Every line of the listing is returned unchanged, and every picture is dropped.

# # #

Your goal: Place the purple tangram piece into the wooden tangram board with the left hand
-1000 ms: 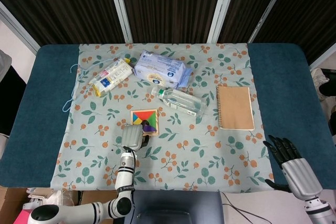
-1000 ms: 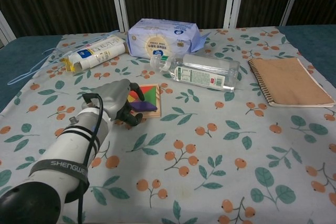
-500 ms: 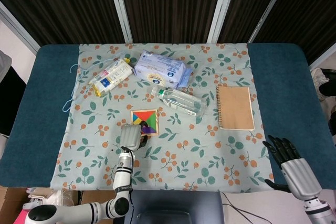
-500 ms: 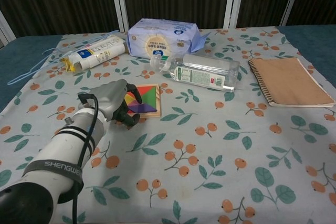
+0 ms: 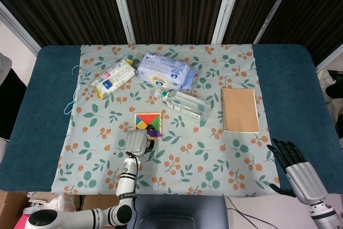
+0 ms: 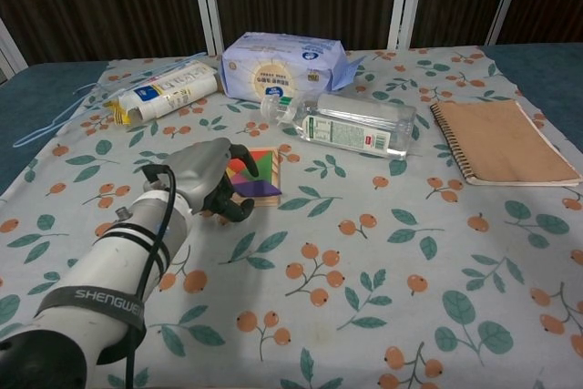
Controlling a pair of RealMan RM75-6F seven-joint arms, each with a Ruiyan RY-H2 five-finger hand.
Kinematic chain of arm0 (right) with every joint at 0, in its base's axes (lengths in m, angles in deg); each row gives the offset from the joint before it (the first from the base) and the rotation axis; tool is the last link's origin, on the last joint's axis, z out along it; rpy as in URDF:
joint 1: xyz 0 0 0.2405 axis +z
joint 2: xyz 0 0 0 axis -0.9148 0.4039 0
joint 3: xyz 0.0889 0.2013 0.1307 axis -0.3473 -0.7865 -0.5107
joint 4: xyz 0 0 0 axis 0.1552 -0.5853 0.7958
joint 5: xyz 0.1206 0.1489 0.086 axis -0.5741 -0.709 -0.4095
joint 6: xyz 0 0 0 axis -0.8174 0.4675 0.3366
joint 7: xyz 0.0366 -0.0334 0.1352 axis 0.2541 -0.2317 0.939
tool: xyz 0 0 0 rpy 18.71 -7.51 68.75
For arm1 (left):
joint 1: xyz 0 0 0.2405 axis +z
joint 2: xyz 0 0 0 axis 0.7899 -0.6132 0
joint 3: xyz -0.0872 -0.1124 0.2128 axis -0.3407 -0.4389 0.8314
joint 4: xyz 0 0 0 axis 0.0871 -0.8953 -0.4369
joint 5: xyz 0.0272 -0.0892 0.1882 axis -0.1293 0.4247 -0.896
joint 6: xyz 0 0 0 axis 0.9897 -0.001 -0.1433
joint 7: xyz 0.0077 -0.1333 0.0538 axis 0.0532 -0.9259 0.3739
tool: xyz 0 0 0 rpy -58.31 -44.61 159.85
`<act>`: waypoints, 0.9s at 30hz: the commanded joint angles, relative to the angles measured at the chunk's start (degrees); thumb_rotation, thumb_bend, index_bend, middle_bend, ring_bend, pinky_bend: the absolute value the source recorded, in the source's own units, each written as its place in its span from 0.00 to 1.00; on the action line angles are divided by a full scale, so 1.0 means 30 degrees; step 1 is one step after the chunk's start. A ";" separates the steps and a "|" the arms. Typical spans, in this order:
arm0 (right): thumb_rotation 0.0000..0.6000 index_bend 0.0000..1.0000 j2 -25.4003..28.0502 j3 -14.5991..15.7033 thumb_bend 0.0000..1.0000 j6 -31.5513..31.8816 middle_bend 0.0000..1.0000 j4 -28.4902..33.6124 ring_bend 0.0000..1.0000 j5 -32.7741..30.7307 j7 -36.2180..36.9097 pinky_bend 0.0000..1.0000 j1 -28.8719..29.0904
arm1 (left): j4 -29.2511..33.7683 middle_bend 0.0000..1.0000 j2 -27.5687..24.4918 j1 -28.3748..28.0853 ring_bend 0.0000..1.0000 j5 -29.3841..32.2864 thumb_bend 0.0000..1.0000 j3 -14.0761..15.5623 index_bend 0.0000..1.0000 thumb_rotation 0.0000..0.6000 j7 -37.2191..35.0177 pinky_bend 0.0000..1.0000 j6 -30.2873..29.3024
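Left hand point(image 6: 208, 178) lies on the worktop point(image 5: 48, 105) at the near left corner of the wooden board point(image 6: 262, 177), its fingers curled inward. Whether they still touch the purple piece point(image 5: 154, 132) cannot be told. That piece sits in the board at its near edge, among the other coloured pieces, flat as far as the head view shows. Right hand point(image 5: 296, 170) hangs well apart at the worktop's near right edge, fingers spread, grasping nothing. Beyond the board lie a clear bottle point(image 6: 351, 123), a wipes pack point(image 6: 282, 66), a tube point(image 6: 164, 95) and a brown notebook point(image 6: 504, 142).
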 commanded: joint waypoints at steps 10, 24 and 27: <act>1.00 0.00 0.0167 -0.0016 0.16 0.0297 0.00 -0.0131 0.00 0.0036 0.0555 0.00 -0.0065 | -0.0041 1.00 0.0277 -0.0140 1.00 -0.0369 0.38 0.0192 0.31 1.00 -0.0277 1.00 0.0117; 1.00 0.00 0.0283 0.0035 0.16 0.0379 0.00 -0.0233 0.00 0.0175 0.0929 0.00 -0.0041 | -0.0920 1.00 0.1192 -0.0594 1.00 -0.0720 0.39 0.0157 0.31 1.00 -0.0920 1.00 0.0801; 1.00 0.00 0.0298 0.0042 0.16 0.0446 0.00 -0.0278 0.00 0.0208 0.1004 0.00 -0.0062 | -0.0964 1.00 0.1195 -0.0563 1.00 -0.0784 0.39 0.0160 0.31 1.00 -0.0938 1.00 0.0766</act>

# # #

* RESULT OF THIS EXERCISE:
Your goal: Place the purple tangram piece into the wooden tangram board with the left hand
-1000 ms: 
-1000 ms: 
-500 ms: 
-500 ms: 
+0 ms: 
+0 ms: 
Controlling a pair of RealMan RM75-6F seven-joint arms, each with a Ruiyan RY-H2 five-finger hand.
Kinematic chain of arm0 (right) with every joint at 0, in its base's axes (lengths in m, angles in deg); each row gives the offset from the joint before it (the first from the base) and the rotation axis; tool is the last link's origin, on the last joint's axis, z out along it; rpy as in URDF:
joint 1: xyz 0 0 0.2405 axis +z
joint 2: xyz 0 0 0 axis -0.9148 0.4039 0
joint 3: xyz 0.0889 0.2013 0.1307 axis -0.3473 -0.7865 -0.5107
joint 4: xyz 0 0 0 axis 0.1552 -0.5853 0.7958
joint 5: xyz 0.1206 0.1489 0.086 axis -0.5741 -0.709 -0.4095
joint 6: xyz 0 0 0 axis -0.8174 0.4675 0.3366
joint 7: xyz 0.0366 -0.0334 0.1352 axis 0.2541 -0.2317 0.939
tool: xyz 0 0 0 rpy 18.71 -7.51 68.75
For arm1 (left):
joint 1: xyz 0 0 0.2405 axis +z
joint 2: xyz 0 0 0 axis 0.7899 -0.6132 0
joint 3: xyz -0.0872 -0.1124 0.2128 axis -0.3407 -0.4389 0.8314
joint 4: xyz 0 0 0 axis 0.0871 -0.8953 -0.4369
joint 5: xyz 0.0272 -0.0892 0.1882 axis -0.1293 0.4247 -0.896
joint 6: xyz 0 0 0 axis 0.9897 -0.001 -0.1433
joint 7: xyz 0.0077 -0.1333 0.0538 axis 0.0532 -0.9259 0.3739
tool: xyz 0 0 0 rpy -58.31 -44.61 159.85
`<act>`: waypoints, 0.9s at 30hz: the commanded joint angles, relative to the angles measured at the chunk's start (degrees); thumb_rotation, thumb_bend, index_bend, middle_bend, ring_bend, pinky_bend: the absolute value the source recorded, in the source's own units, each written as its place in its span from 0.00 to 1.00; on the action line angles are divided by a full scale, so 1.0 means 30 degrees; step 1 is one step after the chunk's start. A ";" separates the steps and a "|" the arms. Typical spans, in this order:
arm0 (right): thumb_rotation 0.0000..0.6000 index_bend 0.0000..1.0000 j2 -25.4003..28.0502 j3 -14.5991..15.7033 thumb_bend 0.0000..1.0000 j6 -31.5513..31.8816 middle_bend 0.0000..1.0000 j4 -28.4902..33.6124 ring_bend 0.0000..1.0000 j5 -32.7741..30.7307 j7 -36.2180..36.9097 pinky_bend 0.0000..1.0000 j1 -28.8719..29.0904
arm1 (left): j4 -29.2511..33.7683 middle_bend 0.0000..1.0000 j2 -27.5687..24.4918 j1 -28.3748..28.0853 ring_bend 0.0000..1.0000 j5 -29.3841..32.2864 thumb_bend 0.0000..1.0000 j3 -14.0761..15.5623 index_bend 0.0000..1.0000 thumb_rotation 0.0000..0.6000 j7 -37.2191..35.0177 pinky_bend 0.0000..1.0000 j6 -30.2873..29.3024
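Left hand point(image 6: 208, 178) lies on the worktop point(image 5: 48, 105) at the near left corner of the wooden board point(image 6: 262, 177), its fingers curled inward. Whether they still touch the purple piece point(image 5: 154, 132) cannot be told. That piece sits in the board at its near edge, among the other coloured pieces, flat as far as the head view shows. Right hand point(image 5: 296, 170) hangs well apart at the worktop's near right edge, fingers spread, grasping nothing. Beyond the board lie a clear bottle point(image 6: 351, 123), a wipes pack point(image 6: 282, 66), a tube point(image 6: 164, 95) and a brown notebook point(image 6: 504, 142).
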 commanded: joint waypoints at steps 10, 24 and 27: <act>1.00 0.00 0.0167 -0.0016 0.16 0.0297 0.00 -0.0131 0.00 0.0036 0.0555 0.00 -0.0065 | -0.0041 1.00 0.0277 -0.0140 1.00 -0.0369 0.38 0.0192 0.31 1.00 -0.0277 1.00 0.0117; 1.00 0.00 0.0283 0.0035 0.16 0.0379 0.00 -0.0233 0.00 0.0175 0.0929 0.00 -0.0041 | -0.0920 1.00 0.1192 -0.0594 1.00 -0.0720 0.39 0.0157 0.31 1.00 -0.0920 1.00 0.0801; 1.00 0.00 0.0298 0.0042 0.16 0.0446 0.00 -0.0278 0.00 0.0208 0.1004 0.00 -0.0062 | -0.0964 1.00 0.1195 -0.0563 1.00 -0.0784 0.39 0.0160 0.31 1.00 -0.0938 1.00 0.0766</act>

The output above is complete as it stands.